I’d prefer that fruit expression at 13%, but I’d rather have it at 15% than not at all. And with Grenache in the Rhône, it’s often closer to 16%. What is the limit in absolute terms? I’m not sure. But what I can tell you is that if you taste the top 10 sample lots at Latour after the vintage, alcohol will have absolutely nothing to do with quality.’
Consultant winemaker Stéphane Derenoncourt goes further. ‘It’s ridiculous to say you can’t make fine wine over 14%. It’s like saying any man taller than 190cm can’t live normally. That’s the same idiocy. The alcohol is simply a link in the chain of balance. You can find ‘alcoholic’ wines at 12% if there isn’t enough matter to balance that alcohol, and you can find superbly balanced wines at 15%.’
When I put the question of a 14% ceiling to Wine Advocate critic David Schildknecht, he, too, reached exasperatedly for metaphor. ‘I find the topic fatuous. It’s like asking somebody whether a great piece of music can be scored for more than 70 instrumental parts, or a great architectural space be more than 75m high.
To choose 14% alcohol as a limit means that you call into question a fifth of what is produced by the most renowned growers of Bordeaux, Burgundy, the Wachau or Kamptal, perhaps 40% of the Rhône, and 75% to 90% of what issues from the elite growers of the south of France, Spain, California or Australia. What is true is that it’s clearly harder to make fine wine as you move towards the extremes of alcohol, whether high or low.’
Steve Edmunds of Edmunds St John, who makes wine in four different California counties, echoed Engerer in suggesting that ‘certain varieties seem to produce wines exceeding 14% in which that alcohol level feels appropriate to the expressiveness of those varieties in those sites’. The question of the precise alcohol level being varietally dependent, indeed, was widely mentioned by all those I spoke to (see box on p41, which summarises some of their comments).

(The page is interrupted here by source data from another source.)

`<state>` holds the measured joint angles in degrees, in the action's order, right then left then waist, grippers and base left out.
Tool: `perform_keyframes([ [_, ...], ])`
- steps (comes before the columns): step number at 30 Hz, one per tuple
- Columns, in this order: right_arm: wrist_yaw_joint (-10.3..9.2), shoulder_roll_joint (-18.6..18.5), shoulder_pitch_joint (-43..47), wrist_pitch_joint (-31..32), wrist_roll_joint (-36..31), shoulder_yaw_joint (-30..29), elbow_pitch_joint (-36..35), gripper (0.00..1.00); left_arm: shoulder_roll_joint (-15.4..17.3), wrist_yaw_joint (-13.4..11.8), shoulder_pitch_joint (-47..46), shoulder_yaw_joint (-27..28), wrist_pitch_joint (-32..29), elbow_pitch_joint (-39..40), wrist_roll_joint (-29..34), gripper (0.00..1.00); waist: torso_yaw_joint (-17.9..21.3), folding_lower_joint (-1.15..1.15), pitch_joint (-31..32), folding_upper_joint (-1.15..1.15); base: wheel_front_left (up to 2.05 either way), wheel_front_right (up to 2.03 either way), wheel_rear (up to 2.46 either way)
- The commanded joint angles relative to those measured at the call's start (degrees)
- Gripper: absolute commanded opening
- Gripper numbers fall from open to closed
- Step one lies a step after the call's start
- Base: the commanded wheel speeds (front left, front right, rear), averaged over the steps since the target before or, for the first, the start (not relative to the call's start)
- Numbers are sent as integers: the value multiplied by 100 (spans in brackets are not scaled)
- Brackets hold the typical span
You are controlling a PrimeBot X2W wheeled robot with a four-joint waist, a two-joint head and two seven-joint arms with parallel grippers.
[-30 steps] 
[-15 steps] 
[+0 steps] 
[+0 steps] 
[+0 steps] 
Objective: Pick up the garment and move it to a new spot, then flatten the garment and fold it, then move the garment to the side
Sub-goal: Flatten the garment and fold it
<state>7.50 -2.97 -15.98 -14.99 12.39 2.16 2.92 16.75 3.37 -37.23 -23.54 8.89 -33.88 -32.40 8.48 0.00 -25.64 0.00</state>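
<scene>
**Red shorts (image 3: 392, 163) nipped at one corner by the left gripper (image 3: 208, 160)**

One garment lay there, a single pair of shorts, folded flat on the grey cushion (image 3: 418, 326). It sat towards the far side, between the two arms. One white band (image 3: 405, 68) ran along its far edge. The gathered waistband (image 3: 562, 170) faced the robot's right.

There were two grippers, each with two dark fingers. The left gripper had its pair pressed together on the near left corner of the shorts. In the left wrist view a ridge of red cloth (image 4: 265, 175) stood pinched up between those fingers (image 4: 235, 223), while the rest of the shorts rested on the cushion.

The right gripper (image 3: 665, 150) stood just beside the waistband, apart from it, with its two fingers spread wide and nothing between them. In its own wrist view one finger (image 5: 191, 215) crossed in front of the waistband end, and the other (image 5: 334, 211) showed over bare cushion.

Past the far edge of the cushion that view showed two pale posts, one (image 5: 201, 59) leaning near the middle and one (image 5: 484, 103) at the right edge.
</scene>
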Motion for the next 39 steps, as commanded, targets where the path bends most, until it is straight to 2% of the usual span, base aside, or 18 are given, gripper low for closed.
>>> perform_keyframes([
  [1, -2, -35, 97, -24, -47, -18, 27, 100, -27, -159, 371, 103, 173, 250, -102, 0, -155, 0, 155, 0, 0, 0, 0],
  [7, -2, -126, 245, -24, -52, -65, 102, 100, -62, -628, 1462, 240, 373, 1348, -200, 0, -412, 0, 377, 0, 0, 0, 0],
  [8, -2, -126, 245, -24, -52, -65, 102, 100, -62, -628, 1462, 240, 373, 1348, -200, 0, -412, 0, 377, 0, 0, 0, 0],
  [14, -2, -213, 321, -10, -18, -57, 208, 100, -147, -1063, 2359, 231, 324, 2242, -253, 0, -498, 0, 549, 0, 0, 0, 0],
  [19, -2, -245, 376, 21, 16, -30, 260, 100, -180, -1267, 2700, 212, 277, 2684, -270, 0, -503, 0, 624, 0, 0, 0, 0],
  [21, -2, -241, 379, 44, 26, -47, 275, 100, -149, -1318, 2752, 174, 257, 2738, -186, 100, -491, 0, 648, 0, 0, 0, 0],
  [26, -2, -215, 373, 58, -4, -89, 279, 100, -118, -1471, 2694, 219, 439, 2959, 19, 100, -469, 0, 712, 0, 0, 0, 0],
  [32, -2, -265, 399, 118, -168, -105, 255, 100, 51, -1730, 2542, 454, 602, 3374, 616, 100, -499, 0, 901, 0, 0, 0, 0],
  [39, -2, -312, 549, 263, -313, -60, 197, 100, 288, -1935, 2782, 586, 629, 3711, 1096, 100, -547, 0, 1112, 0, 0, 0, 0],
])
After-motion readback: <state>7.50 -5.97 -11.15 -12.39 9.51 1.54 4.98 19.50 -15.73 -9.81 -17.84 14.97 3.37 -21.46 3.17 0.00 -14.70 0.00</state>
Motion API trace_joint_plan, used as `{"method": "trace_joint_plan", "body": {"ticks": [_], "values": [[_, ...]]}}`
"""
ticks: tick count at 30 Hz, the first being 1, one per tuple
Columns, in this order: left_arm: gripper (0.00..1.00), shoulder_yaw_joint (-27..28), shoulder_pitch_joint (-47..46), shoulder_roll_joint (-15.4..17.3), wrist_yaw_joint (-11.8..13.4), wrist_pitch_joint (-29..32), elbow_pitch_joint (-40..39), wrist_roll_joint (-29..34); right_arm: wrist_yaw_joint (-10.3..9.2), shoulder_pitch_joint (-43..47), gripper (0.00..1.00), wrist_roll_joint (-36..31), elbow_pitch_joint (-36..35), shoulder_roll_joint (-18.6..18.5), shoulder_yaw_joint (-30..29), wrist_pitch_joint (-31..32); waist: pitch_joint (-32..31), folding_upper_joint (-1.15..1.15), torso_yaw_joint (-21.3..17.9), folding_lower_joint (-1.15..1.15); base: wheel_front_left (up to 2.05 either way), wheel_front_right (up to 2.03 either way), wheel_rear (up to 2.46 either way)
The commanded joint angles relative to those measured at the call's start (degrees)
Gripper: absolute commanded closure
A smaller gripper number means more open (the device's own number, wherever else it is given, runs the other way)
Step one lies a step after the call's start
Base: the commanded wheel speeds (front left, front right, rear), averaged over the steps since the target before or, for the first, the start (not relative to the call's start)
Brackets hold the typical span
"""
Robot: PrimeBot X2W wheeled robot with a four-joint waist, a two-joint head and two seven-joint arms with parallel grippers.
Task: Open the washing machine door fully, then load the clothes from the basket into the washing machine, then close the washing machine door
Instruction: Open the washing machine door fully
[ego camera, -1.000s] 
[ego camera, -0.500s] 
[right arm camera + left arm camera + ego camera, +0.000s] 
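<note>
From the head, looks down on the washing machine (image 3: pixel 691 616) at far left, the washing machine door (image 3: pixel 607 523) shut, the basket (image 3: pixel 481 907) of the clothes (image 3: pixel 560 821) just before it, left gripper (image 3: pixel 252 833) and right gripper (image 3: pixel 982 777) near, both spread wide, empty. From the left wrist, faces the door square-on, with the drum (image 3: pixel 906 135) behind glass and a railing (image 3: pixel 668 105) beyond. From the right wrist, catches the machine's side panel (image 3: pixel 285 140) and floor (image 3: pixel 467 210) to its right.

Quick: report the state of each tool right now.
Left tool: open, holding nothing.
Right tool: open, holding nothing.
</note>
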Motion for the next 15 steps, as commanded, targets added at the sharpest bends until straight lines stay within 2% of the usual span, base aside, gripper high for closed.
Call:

As always with wine, there are few absolutes. My own view is that alcohol is often unfairly demonised in wines of questionable harmony, and that if wine drinkers want to
enjoy terroir in warm-climate wines as well as cool-climate wines, then their palates must at least remain open to a wide range of alcohol levels.
The proof, though, lies in the second and third glass, and in digestive harmony after the wine is drunk. In wine aesthetics, nothing is more dangerous than wine tasting unsupported by corroborative drinking.